Among the lines below, how many have the string "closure" in them? Only the number is wanted.

Start of TASK INPUTS

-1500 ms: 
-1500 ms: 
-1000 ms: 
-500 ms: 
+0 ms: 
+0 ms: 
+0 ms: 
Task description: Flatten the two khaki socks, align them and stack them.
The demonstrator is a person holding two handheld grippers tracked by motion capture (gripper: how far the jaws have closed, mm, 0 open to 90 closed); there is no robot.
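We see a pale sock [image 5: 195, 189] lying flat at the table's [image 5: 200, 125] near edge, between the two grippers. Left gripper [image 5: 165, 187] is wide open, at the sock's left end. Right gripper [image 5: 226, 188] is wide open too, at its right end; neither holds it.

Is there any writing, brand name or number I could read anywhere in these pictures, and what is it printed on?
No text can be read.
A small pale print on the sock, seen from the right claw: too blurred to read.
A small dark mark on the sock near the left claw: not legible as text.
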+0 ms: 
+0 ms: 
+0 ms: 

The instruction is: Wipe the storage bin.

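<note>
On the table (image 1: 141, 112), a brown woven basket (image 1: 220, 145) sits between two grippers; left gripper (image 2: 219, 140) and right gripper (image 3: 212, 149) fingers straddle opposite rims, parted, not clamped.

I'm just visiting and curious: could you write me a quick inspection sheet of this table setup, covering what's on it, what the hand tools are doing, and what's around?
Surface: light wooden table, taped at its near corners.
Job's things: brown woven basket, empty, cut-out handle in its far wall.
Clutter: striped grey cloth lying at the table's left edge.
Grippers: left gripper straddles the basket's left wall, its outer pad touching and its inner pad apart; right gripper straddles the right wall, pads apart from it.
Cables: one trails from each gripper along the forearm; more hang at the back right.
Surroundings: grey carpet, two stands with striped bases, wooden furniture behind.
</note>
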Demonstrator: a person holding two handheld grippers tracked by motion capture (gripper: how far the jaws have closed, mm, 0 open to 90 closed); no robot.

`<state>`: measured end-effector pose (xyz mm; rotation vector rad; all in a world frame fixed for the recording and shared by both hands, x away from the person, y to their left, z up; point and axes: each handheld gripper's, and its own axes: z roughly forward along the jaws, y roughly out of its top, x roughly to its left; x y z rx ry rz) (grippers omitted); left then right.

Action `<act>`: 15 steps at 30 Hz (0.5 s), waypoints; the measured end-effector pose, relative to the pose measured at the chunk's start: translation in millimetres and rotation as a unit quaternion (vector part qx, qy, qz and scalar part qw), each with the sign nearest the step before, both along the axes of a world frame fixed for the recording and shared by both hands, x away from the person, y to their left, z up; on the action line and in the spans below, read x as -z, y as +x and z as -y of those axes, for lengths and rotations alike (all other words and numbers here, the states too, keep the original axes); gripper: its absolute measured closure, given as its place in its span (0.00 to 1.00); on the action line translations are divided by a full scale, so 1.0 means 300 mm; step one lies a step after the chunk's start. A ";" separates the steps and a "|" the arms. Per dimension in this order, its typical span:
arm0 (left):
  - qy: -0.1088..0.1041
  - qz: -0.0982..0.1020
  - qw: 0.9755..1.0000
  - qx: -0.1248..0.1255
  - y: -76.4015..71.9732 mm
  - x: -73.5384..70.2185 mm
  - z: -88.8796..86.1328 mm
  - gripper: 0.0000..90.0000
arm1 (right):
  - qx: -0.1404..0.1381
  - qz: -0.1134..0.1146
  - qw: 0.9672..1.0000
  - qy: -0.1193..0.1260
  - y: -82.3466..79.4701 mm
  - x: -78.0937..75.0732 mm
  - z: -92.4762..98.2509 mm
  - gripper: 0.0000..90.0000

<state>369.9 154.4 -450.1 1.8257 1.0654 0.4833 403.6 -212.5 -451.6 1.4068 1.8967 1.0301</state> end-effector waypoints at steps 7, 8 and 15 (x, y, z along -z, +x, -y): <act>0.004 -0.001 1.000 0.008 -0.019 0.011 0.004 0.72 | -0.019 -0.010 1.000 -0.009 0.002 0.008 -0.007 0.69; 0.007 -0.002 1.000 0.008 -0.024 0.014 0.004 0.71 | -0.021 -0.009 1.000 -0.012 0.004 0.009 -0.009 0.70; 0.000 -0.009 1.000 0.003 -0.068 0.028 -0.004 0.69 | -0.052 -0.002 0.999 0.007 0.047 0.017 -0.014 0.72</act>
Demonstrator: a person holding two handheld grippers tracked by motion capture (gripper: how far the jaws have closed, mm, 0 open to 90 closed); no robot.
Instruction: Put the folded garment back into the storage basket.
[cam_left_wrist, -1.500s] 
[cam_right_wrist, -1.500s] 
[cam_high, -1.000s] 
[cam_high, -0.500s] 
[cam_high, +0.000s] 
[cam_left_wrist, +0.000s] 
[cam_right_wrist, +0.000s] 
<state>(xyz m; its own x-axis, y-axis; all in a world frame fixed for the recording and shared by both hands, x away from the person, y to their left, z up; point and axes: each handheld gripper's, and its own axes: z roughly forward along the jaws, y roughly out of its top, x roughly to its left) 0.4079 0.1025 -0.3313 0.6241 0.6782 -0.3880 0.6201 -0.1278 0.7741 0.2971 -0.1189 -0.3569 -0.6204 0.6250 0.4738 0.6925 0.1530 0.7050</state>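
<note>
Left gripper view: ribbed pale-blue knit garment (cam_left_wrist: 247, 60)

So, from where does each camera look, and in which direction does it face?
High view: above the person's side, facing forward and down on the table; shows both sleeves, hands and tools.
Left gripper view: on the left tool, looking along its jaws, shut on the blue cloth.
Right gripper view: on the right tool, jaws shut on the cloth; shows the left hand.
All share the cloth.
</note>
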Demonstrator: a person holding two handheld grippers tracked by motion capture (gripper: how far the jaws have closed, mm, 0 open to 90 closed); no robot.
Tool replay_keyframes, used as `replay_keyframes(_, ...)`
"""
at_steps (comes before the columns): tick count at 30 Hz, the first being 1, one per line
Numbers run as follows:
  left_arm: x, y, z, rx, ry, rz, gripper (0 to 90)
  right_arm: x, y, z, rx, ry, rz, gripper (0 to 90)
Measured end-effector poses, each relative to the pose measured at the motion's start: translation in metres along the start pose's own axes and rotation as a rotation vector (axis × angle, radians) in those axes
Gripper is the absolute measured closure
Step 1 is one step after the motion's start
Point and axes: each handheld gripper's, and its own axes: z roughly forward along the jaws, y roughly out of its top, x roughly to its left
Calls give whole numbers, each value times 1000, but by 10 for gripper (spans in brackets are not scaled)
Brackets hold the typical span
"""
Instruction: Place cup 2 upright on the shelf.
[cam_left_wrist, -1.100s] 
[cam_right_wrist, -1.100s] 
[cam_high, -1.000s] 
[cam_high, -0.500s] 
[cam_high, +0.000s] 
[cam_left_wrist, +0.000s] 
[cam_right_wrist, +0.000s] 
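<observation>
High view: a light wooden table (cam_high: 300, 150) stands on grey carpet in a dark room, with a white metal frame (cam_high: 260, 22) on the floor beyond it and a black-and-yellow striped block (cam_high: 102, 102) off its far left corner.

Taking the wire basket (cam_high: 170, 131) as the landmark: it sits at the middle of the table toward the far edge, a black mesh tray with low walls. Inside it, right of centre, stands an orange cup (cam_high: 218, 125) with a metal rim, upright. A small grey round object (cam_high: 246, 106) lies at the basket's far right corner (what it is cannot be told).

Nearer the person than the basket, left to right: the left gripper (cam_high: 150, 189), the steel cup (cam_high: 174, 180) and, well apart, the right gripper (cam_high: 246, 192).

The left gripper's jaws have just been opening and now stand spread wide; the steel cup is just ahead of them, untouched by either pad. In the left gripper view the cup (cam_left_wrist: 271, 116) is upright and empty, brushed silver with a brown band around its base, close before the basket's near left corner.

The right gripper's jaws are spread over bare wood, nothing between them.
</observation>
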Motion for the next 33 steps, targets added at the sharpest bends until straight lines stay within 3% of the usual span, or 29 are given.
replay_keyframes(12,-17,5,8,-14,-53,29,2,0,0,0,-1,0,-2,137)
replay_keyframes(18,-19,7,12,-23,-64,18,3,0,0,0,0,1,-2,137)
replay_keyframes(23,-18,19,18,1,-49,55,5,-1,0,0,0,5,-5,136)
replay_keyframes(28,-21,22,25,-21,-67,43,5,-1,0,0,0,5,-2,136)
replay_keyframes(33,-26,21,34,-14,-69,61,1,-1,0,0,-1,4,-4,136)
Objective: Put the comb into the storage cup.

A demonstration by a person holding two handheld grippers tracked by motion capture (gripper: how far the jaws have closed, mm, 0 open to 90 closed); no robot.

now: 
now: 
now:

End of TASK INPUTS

● SOLUTION: 2